I would like the listing below retyped exactly, line by line.

AVAILABLE DATA:
════════════════
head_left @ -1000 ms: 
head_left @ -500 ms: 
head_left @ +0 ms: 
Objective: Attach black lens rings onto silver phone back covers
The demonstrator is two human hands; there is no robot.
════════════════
RESULT:
head_left @ -1000 ms: 
head_left @ -500 ms: 
head_left @ +0 ms: 
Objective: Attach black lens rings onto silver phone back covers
The demonstrator is two human hands; there is no robot.

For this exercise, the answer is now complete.